Our Big Backer Survey - what you had to say!

The CrowdJustice Team

posted on 26 Mar 2024

This month, we launched our first quarterly survey to our community of CrowdJustice Backers. Almost 2,000 of you responded and had a lot to say!

We asked: what are the top three issues that CrowdJustice Backers are most concerned about in the UK today? 

The top three issues were: the situation with the NHS, the right to protest, and the environment.


NHS in crisis?

73% of respondents are concerned about the situation with the NHS. 

This is perhaps not a surprising number given that Sky News reported on NHS waiting times just last week, stating that “the number of people waiting more than a year is more than 200 times higher than it was before the pandemic.”

Over the years, CrowdJustice has seen thousands of Backers coming together around legal issues that affect the NHS. Our community had helped to fund cases protecting whistleblowing doctors, fighting the privatisation of GP surgeries, and ensuring that NHS staff had adequate PPE during the Covid-19 pandemic. 
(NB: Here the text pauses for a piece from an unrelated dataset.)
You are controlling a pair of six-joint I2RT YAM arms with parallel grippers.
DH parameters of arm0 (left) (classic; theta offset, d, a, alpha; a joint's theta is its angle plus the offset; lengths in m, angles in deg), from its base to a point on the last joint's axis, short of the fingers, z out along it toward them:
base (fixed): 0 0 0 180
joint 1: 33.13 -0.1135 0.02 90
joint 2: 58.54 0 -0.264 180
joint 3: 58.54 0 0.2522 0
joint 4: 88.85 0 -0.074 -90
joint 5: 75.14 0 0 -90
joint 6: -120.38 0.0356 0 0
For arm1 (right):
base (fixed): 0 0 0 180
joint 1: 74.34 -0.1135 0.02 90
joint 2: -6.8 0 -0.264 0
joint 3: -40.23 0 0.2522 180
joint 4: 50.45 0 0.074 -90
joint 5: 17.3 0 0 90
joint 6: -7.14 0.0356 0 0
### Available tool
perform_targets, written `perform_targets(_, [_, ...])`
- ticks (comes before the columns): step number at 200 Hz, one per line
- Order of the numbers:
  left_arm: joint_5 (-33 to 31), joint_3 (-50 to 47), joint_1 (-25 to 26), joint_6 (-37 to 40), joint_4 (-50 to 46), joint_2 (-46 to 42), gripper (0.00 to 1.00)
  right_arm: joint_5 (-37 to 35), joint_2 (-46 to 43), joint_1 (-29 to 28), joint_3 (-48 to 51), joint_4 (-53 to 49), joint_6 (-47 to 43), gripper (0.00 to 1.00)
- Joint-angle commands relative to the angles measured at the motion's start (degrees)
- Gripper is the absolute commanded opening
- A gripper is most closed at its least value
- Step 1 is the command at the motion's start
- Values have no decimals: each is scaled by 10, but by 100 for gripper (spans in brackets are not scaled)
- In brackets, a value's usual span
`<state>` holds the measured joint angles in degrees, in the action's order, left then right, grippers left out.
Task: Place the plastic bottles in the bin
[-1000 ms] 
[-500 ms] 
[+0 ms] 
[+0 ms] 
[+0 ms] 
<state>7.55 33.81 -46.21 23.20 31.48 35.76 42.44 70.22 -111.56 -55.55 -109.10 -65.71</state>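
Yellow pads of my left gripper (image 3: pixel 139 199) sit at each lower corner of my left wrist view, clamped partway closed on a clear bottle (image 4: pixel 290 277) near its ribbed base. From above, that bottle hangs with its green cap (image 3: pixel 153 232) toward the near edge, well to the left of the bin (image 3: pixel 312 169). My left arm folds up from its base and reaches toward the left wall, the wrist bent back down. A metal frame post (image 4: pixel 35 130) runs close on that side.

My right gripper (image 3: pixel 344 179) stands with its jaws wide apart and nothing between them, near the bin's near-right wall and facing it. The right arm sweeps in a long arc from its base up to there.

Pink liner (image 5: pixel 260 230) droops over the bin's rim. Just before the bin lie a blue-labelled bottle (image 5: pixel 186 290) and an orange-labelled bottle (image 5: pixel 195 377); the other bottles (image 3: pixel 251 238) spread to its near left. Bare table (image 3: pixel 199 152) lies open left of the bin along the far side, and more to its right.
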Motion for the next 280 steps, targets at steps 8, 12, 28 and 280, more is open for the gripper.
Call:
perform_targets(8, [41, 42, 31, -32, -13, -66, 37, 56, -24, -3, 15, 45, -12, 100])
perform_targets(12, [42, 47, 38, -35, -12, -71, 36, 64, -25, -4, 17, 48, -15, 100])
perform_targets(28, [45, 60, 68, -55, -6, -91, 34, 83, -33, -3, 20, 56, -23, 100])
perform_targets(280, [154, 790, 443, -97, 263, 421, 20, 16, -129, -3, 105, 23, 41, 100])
Case spotlight: Just Treatment, Doctors’ Association UK and the National Pensioners Convention have launched legal action over the NHS Federated Data Platform (FDP), “the largest centralisation of our health data in the history of the health service”. The campaigners are concerned about the sharing of sensitive patient data without consent.

The coalition of health organisations say on their case page: "We believe that with appropriate public engagement and patient consent, most people would support and encourage improved use of health data. Done right, the FDP could drive improvements to health care and present huge opportunities for the NHS and for patients. But done wrong, we risk another expensive failed IT project that damages the sacred relationship of trust that must exist between patients and doctors."


Defending our right to protest

48% of respondents were concerned about the right to protest.

In January, Amnesty International reported that “the right to protest is under threat” in the UK. They’re referring to the increase in legislative initiatives relating to protest that the Government has implemented in recent years. According to The Guardian, these initiatives are “in large part in response to the ballooning levels of activism over the climate emergency.”

The number of legal cases relating to protest on CrowdJustice has also been increasing. For example, a drummer who was arrested on suspicion of being a protestor raised £15,000 for his case. Communities have also used legal action to fight injunctions stopping them from protesting e.g. at HS2 construction sites and sites of gas and oil exploration.

Case spotlight: Last month, the High Court heard a challenge from human rights charity, Liberty, over the implementation of anti-protest legislation. The case is challenging secondary legislation made by former Home Secretary, Suella Braverman, which changed the legal definition of ‘serious disruption’ in the Public Order Act 1986 to mean simply ‘more than minor’. Liberty argue that “this gives police almost unlimited power to shut down protests and criminalise those taking part.”

Liberty say on their case page: “This change was already rejected by Parliament when the Government tried to insert it into the Public Order Act 2023. Now the Home Secretary has changed the law by the back door, using a ‘statutory instrument’ – a form of secondary legislation that is created by ministers – to override Parliament’s decision. This is so dangerous. No government minister should be able to override an explicit decision of Parliament like this.”


Using the law to protect the environment

59% of our respondents are concerned about the environment. 

Year after year, legal matters involving the environment—from net zero targets to wildlife conservation to planning applications—have been the most popular topic on CrowdJustice. In fact, environmental cases are so frequent that we’ll be tackling this in another blog post!